Long Short-Term Memory Networks (LSTM)- simply explained!

The Long Short-Term Memory (short: LSTM) model is a subtype of Recurrent Neural Networks (RNN). It is used to recognize patterns in data sequences, such as those that appear in sensor data, stock prices, or natural language. RNNs can do this because, in addition to the actual value, they also include its position in the sequence in the prediction.

What are Recurrent Neural Networks?

To understand how Recurrent Neural Networks work, we have to take another look at how regular feedforward neural networks are structured. In these, a neuron of the hidden layer is connected with the neurons from the previous layer and the neurons from the following layer. In such a network, the output of a neuron can only be passed forward, but never to a neuron on the same layer or even the previous layer, hence the name “feedforward”.

Das Bild zeigt den Grundaufbau eines Künstlichen Neuronalen Netzwerkes mit den verschiedenen Schichten. — Structure Feedforward Neural Network | Source: Author

This is different for recurrent neural networks. The output of a neuron can very well be used as input for a previous layer or the current layer. This is much closer to how our brain works than how feedforward neural networks are constructed. In many applications, we also need to understand the steps computed immediately before improving the overall result.

What Problems do RNNs face?

Recurrent Neural Networks were a real breakthrough in the field of Deep Learning, as for the first time, the computations from the recent past were also included in the current computation, significantly improving the results in language processing. Nevertheless, during training, they also bring some problems that need to be taken into account.
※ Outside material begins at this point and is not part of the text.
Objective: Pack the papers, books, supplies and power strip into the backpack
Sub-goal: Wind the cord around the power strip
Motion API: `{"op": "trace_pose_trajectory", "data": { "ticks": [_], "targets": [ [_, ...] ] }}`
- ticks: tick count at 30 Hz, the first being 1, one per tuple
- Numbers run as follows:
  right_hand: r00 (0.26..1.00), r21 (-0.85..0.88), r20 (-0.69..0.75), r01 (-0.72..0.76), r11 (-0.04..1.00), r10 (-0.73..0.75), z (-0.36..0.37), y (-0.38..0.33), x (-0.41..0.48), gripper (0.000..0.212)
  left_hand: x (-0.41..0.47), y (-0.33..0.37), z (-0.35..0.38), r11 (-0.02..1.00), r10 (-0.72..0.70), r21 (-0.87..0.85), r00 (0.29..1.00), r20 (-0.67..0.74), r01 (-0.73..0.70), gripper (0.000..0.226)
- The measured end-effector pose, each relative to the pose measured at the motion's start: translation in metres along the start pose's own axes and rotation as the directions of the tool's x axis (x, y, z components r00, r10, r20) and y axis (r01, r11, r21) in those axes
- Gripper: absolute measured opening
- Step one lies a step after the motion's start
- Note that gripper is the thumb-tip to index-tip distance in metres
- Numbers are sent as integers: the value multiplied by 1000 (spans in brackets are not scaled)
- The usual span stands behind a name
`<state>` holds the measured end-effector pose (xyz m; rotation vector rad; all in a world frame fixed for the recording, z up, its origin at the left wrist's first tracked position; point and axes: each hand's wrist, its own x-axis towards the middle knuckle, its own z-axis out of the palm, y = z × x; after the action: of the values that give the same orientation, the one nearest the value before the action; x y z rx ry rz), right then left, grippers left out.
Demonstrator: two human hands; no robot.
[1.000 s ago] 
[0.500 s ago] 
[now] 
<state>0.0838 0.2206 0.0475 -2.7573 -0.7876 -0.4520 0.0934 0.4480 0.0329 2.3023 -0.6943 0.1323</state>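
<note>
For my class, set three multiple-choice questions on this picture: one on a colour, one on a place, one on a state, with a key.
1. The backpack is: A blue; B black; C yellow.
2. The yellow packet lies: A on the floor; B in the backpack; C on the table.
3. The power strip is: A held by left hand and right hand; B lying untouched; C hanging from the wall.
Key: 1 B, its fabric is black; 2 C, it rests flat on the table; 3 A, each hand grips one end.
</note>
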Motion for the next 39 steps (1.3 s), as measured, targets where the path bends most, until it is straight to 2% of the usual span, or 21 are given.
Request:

As we have already explained in our article on the gradient method, when training neural networks with the gradient method, it can happen that the gradient either takes on very small values close to 0 or very large values close to infinity. In both cases, we cannot change the weights of the neurons during backpropagation, because the weight either does not change at all or we cannot multiply the number with such a large value. Because of the many interconnections in the recurrent neural network and the slightly modified form of the backpropagation algorithm used for it, the probability that these problems will occur is much higher than in normal feedforward networks.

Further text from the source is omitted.